● Problem to work on:
Every line of the listing below should come back exactly as written, with no images.

● Data excerpt:
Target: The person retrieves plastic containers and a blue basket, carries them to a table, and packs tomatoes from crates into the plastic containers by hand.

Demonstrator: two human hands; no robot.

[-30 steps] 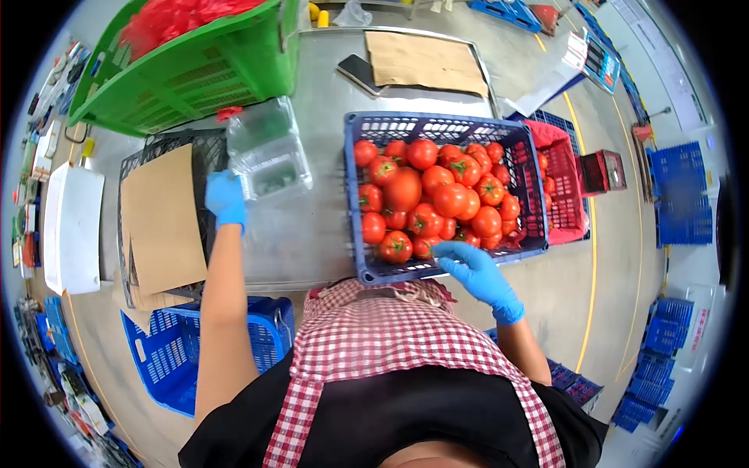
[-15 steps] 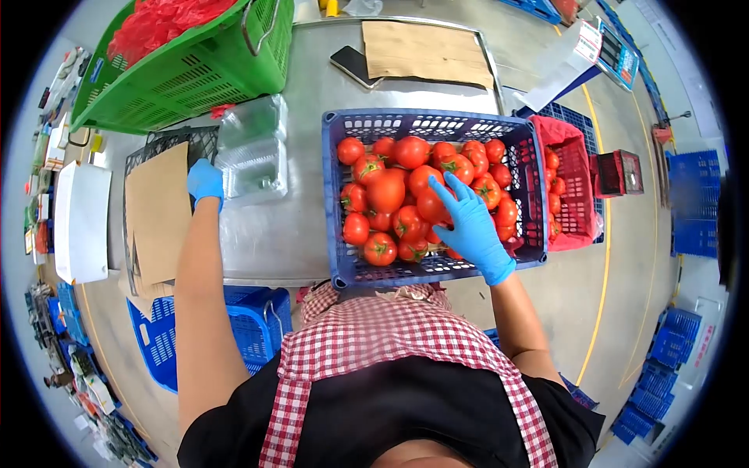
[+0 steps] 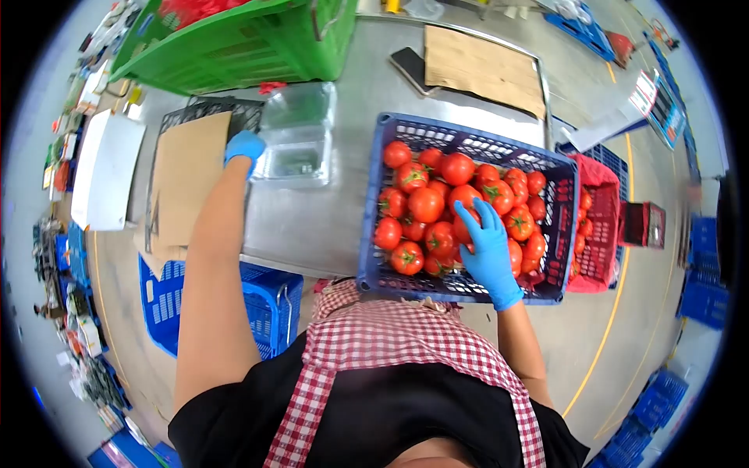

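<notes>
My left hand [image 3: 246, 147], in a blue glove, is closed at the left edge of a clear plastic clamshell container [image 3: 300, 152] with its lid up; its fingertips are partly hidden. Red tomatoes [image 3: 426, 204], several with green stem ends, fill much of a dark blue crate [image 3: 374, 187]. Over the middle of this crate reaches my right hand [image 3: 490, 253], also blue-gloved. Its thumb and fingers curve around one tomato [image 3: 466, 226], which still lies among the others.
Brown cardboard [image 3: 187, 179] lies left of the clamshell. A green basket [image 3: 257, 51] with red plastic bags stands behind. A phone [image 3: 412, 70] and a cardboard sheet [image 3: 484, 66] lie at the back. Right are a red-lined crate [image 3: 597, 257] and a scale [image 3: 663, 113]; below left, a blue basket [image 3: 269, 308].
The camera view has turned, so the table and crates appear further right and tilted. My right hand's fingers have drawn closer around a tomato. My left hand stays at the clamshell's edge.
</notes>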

● Task response:
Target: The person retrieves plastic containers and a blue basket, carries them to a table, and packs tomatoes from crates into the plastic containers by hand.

Demonstrator: two human hands; no robot.

[-30 steps] 
[-15 steps] 
[+0 steps] 

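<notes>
My left hand [image 3: 246, 147], in a blue glove, is closed at the left edge of a clear plastic clamshell container [image 3: 300, 152] with its lid up; its fingertips are partly hidden. Red tomatoes [image 3: 426, 204], several with green stem ends, fill much of a dark blue crate [image 3: 374, 187]. Over the middle of this crate reaches my right hand [image 3: 490, 253], also blue-gloved. Its thumb and fingers curve around one tomato [image 3: 466, 226], which still lies among the others.
Brown cardboard [image 3: 187, 179] lies left of the clamshell. A green basket [image 3: 257, 51] with red plastic bags stands behind. A phone [image 3: 412, 70] and a cardboard sheet [image 3: 484, 66] lie at the back. Right are a red-lined crate [image 3: 597, 257] and a scale [image 3: 663, 113]; below left, a blue basket [image 3: 269, 308].
The camera view has turned, so the table and crates appear further right and tilted. My right hand's fingers have drawn closer around a tomato. My left hand stays at the clamshell's edge.
</notes>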

Here the output is complete.